/ 17 April 1998

Sex and sensibility

Richard Williams: Movie of the week

It has all the virtues of a classic British costume drama. A dead-on sense of period. Clothes so exquisite they make you want to go shopping. What a surprise, then, that we emerge from The Wings of the Dove thinking mostly about sex.

Sex and Henry James? Hardly the most natural of partners. For James, fictive sex was in the head, and unexpressed. Yet the latest attempt to transfer his prose to the cinema screen reaches its conclusion with the year’s, perhaps the decade’s, most powerful piece of grown-up sex on celluloid, an act so emotionally shocking – raw, tearful, unresolved – and so central to the story that, like a black hole in the cosmos, it seems to pull every bit of the film’s matter into itself.

To record that the sex in question involves Helena Bonham Carter may make it sound even less likely. But among the many qualities of Iain Softley’s film is its transformation of Bonham Carter from a tiresome little snit in period costume to a romantic figure of complexity and conviction. And still in period costume.

As Kate Croy, the daughter of a ruined family who attempts to marry her lover off to a dying American heiress, Bonham Carter dominates the film, moving between watchfulness and abandon with a skill that commands our sympathy, even against the grain of her actions. Although it would hardly have been possible without the work of Softley and his screenwriter, Hossein Amini, her performance depends for its power on her own intellectual grasp of moral ambiguity, and an ability to translate it into something that the camera can see.

Amini and Softley – the director of Backbeat, the well-regarded Beatle-history film, and of the poorly received Hackers – take many liberties with James’s story. The decision to move its period from 1902 to 1910 allows them, through the use of less constricting women’s clothes, to hint at more modern patterns of thought and behaviour.

Kate, in particular, is a figure alienated from her surroundings. Her mother is dead; her father (Michael Gambon) is a derelict. She is taken up by her Aunt Maude (Charlotte Rampling) on the understanding that she will never again see her father or her lover, Merton Densher (Linus Roache), a handsome journalist of shallow ideals and shallower fortune. Launched into London society, she is steered towards an eligible landowner, Lord Mark (Alex Jennings).

But this is a surprisingly dark film, and one of its subjects is the humiliation of the British aristocracy. That, and an investigation of the human heart. Both themes are quickened by the arrival of Millie Theale (Alison Elliott) – beautiful, virtuous, wealthy and doomed. “She’s the world’s richest orphan,” Lord Mark tells Kate, glimpsing the possibility of his own salvation. But when Millie falls for Densher, Kate senses a different outcome.

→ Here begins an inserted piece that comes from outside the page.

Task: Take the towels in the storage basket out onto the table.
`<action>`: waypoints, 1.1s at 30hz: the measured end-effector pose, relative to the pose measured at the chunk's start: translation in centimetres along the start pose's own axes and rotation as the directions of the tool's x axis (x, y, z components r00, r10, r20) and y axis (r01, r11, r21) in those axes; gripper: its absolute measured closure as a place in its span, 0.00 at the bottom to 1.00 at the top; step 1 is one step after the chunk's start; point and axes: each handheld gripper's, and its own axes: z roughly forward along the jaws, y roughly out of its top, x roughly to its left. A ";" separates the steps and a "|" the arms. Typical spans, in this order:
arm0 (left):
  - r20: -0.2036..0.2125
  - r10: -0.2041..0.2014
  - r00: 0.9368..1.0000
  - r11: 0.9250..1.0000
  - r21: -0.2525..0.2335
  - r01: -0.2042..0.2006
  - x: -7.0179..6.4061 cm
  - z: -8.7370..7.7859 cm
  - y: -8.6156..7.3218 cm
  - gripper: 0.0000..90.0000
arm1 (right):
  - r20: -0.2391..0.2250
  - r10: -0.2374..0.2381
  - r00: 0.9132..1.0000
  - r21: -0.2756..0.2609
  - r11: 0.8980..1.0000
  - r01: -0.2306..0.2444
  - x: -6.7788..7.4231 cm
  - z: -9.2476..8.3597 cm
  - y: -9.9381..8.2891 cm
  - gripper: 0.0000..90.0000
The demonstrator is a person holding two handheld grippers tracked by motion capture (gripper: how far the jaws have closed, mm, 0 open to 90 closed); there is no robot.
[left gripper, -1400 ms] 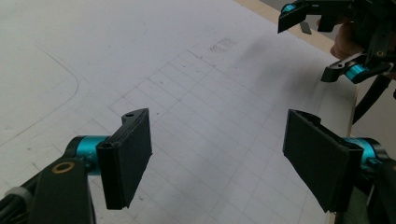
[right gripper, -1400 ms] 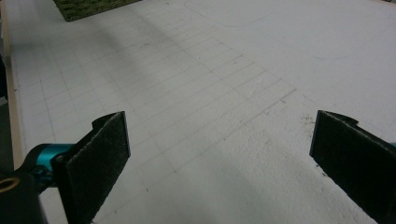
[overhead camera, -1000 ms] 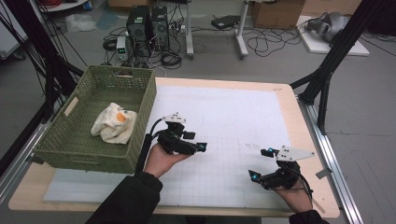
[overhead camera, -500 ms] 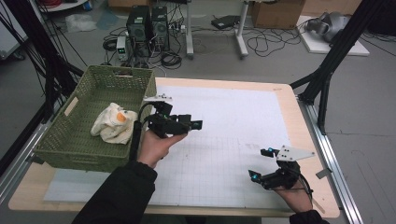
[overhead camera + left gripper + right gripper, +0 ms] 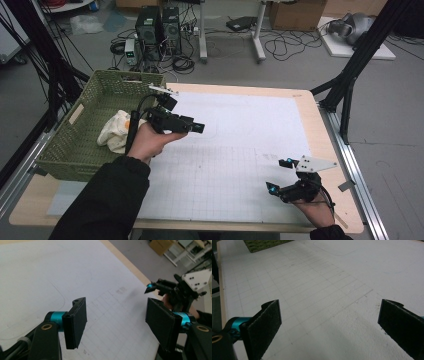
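Note:
My left gripper (image 5: pixel 194 128) is held up in the air beside the right wall of the green woven basket (image 5: pixel 65 150), pointing right over the mat. Its jaws have just been closing a little but stand open, with nothing between them (image 5: pixel 116 325). A cream cloth with an orange patch (image 5: pixel 116 132) lies in the basket, partly hidden by my left hand. Low over the mat at the front right, my right gripper (image 5: pixel 279 175) is wide open and empty (image 5: pixel 329 325). It also appears far off in the left gripper view (image 5: pixel 156 288).
A white gridded mat (image 5: pixel 240 150) covers the wooden table (image 5: pixel 320 130). A corner of the basket (image 5: pixel 262 243) shows at the top of the right gripper view. Black frame posts stand at the left and right, and computers and cables lie on the floor behind.
My left hand has risen and drawn back towards the basket's right wall, with its jaws a little narrower. The right hand has stayed put.

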 end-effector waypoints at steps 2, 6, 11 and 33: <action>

The film’s Kate is less ruthless than the novel’s, not so driven by cold materialism. Her father’s failure lies behind her refusal to marry Densher in poverty: we see how she might have come to believe that fate can be purely a matter of willpower. Since her friendship with Millie is genuine, she is able to persuade us – and her lover, who is given a perfect veneer of lightweight sincerity by Roache – that her scheme is aimed at serving the general good.

Virtually all the dialogue is freshly created, and Bonham Carter’s demotic asperity contrasts well with Roache’s amiable passivity and Elliott’s serene goodness. Destiny acts on all three in a second half set largely in Venice, where the atmosphere of indulgence and decay nourishes the narrative.

The makers have removed some of James’s characters (such as Kate’s widowed sister) along with his daisy-chains of subordinate clauses, but the remaining minor parts are well served. Rampling’s hauteur is at maximum wattage as she places a necklace at her niece’s throat: “Try to look as if you’ve worn it all your life.” And as Susie Stringham, the heiress’s companion, Elizabeth McGovern reminds us that she would have made a distinguished Millie.

Eduardo Serra’s cinematography, John Beard’s design and Sandy Powell’s costumes create a ravishing look that never obscures the film’s intelligence, nor masks its willingness to ask hard questions in a way more familiar from other kinds of cinema.

“So that’s why you wanted me to come to Venice,” Densher blurts out. “For her.” “For her,” Kate replies. “And for us.” In that moment, they could be – well, who? Bogart and Gloria Grahame, perhaps, in Nick Ray’s In a Lonely Place.

A pair of lovers trapped by their own device, existing beyond time and place. Some costume drama, then. Some film.